Along the way, he married an actress, Jean Acker, who refused to consummate their marriage. Although no conclusive evidence is rendered, the best explanation is that she was a lesbian who rashly entered into the marriage under outside pressures. Other legal documents indicate she had a physical condition preventing sexual relations, but she lived with her companion Chloe Carter for most of her life.

It did not take long for the emotionally wounded Valentino to find solace in Natacha Rambova, a stepdaughter of a wealthy businessman who maintained many residences worldwide, including one on the French Riviera and San Francisco’s Nob Hill – facts unknown to Valentino until well into their affair.
Although they met in a torrent of love and lust, their marriage would end 3 years later in a torrent of hate and anger. She was an avant-garde, bohemian free spirit who wanted to share professionally in Valentino’s career, but who in the end was shut out.

It is perhaps this controlling feature which secured the wedge between them, but in the final analysis, it seems that Natacha loved Natacha rather than her husband. Through the use of detectives, Rudy caught her carrying on with a cameraman, a discovery which broke the camel’s back of their unraveling marriage. Any complaints from Valentino on this score would probably resemble the pot calling the kettle black, but what hurt Valentino the most was his wife’s refusal to bear him children. She allegedly had 3 or 4 abortions, a matter which caused Valentino considerable pain, making reconciliation impossible.
Valentino’s career zoomed upward after The Shiek which made him the first cinematic global superstar – a fame he retained even during his walkout on The Famous Players-Lasky which lasted into 1923. His astute business manager, George Ullman, kept him afloat financially by taking him on tour to promote Mineralava beauty cream. Ullman was hired on the advice of Valentino’s closest advisor – Black Foot – a demon he conjured up in one of his daily trances and automatic writing sessions.
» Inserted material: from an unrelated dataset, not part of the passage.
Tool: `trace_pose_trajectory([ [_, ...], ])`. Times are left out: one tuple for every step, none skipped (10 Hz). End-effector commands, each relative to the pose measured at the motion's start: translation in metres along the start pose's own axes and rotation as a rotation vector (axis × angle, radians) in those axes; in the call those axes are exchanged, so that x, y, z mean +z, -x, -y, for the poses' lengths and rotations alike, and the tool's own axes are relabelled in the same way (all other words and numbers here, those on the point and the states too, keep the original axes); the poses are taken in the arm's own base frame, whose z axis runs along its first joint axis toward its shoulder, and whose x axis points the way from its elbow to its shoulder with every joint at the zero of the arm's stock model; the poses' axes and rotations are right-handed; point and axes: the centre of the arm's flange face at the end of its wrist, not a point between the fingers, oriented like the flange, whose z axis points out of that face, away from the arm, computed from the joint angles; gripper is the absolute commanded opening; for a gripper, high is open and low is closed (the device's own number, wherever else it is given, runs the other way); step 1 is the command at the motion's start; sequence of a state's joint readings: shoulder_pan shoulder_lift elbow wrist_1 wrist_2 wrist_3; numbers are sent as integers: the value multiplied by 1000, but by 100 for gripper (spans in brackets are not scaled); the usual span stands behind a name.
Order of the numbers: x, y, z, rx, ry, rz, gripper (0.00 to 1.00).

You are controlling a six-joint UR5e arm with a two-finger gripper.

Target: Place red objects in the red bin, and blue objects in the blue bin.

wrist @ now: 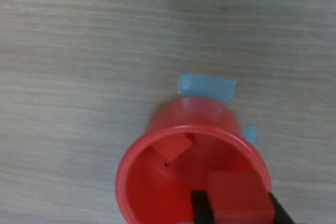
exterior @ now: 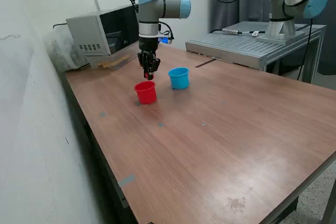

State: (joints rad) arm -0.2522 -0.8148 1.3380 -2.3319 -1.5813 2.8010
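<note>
The arm's hand (exterior: 149, 73) hangs directly above the red cup (exterior: 146, 92) on the wooden counter (exterior: 220, 129), its fingers clamped on a red cube (wrist: 239, 196) held over the cup's mouth. A second red cube (wrist: 172, 147) lies inside the cup. The light blue cup (exterior: 179, 77) stands just beside it, toward the exterior view's right. Blue tape patches (wrist: 206, 87) mark the counter near the red cup.
</note>
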Motion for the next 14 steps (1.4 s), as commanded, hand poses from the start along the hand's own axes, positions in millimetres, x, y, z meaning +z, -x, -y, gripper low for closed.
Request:
trace_pose_trajectory([
  [2, -2, -1, -2, 2, -1, 100],
  [3, 0, -1, -1, 3, 0, 100],
  [3, 1, 0, 1, 2, -1, 100],
  [3, 2, 0, 2, 1, 0, 100],
  [4, 2, 1, 2, -2, 2, 100],
  [1, 1, 2, 1, -4, 7, 100],
  [-8, -4, 3, -1, -4, 6, 100],
  [-43, -21, 22, -9, 2, 4, 100],
  [-82, -38, 43, -27, -6, 1, 100],
  [-127, -60, 68, -49, -26, 3, 100],
  [-172, -72, 97, -46, -46, 25, 100],
  [-209, -98, 126, -43, -86, 55, 100],
  [-250, -117, 153, -42, -111, 82, 100],
  [-291, -129, 178, -26, -102, 85, 100],
])
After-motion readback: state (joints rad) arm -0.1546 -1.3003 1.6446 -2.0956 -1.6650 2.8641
Ullman forms an important part of the story – especially after Valentino’s death. The two men became fast friends with Ullman constantly performing a 7 ball juggling act to keep his boss solvent. Valentino was accustomed to high living from his first steps on American soil – even though he spent some very  lean years with Natacha in a cramped bungalow with an odd assortment of animals he picked up from the studio.
In his final 18 months – especially after his divorce from Natacha – Valentino's boozing, womanizing, and smoking took its toll – to the point where Valentino was a certified alcoholic. It is possible that his alcoholism finally undid him when he died of acute perforated ulcers – a condition insufficiently treatable at the time.

The disintegration of Valentino before his friend and business manager’s eyes was a painful sight, a sight Ullman craftily hid from the public - along with Rudy's many other indiscretions.
When Valentino died unexpectedly, the task of burial and estate executor fell upon Ullman, as Valentino had wished it in his will, but a task made enormously more complicated by one of the dishonest men he kept on his sizeable household staff.
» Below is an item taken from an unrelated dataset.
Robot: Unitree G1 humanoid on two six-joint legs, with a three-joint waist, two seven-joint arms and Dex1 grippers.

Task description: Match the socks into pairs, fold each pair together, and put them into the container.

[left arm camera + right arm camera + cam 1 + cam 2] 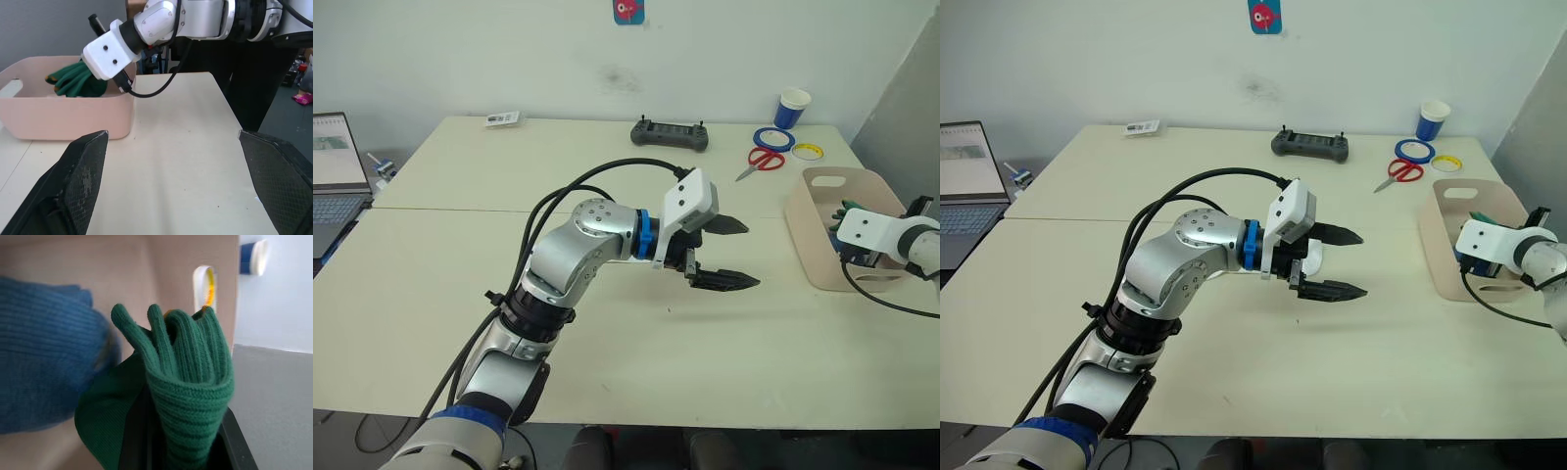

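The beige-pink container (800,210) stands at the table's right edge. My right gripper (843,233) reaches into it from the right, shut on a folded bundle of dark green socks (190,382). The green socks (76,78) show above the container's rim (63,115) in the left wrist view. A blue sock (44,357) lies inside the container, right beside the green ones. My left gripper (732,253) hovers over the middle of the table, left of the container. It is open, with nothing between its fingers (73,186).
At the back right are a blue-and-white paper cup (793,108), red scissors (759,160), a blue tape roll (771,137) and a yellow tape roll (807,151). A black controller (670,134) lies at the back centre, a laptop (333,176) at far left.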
We find that his handyman, Lou Mahoney, a corrupt former New York City cop, tore out a page of Valentino’s will which left the estate to his ostensible nephew Jean. We learn along the way that Jean was most likely his son from his affair in Italy which caused his family to exile him to America. The will stipulated that George would be the executor of the estate and continue to run Rudolph Valentino Productions in the event of his death.
This chicanery by Mahoney created a series of interminable legal battles between Rudy’s brother Alberto and Ullman. George only knew about the unamended will which named Alberto, his sister Maria, and his former wife’s Aunt Teresa as heirs. The amendment stated that these persons would only receive a monthly stipend until Jean reached the age of 25. Oh, and Natacha would receive a one dollar bill.

George mistakenly advanced disbursements to the presumed heirs from the estate for which an appeals court would find him liable some years later after a copy of the missing page turned up in the divorce attorney’s files and was submitted to the court. This ruling, even after George had rehabilitated the estate's finances to the point where he paid off all of Valentino’s staggering 300,000 USD debt, and built equity to 300,000 USD at the onset of the depression. The greed of Alberto would undo all of this heroic accomplishment.
These legal battles ruined George financially but eventually vindicated him against charges of incompetence, embezzlement, or fraud in an appeals court's stinging rebuke of the lower probate court’s decisions. Alberto was a sleaze of the first order whose first question to George when he walked the plank off the boat for his brother’s burial was, “How big is the estate?”

The battle lines were drawn with the Valentino family bitterly opposed to George. Jean inherited this animosity especially when the depleted estate left him with precious little except for intellectual property which he used to "extort" large sums of money in his life as a semi-professional litigant. Jean finally relinquished George from the staggering debt he owed him by court decree 30 years after his father’s death.
Prior to that, the story took an even more fascinating twist. Famous Hollywood producer and executive William Self formed a fake friendship with George in order to swindle him out of the few Valentino memorabilia he managed to salvage from the Valentino estate.

Self, a very well to do executive living in exclusive Bel Air, would later steal George’s few remaining mementos which he kept in his garage, even after George had naively given him one of them each year for his birthday under the assumption that Self would safeguard them. In reality, he was passing them along (for sale) to Jean, or trading them with a person whom Zumaya identifies as the Evanston collector.
Self – it appears – stole the probate court records exonerating George from the County Courthouse in Los Angeles and sold them to the Evanston collector. Self, who also had an intense interest in Frank Baum, creator of the Wizard of Oz, also apparently stole Baum’s probate records. If these accusations can be proven, it makes Self a felon and I believe that they could be proven.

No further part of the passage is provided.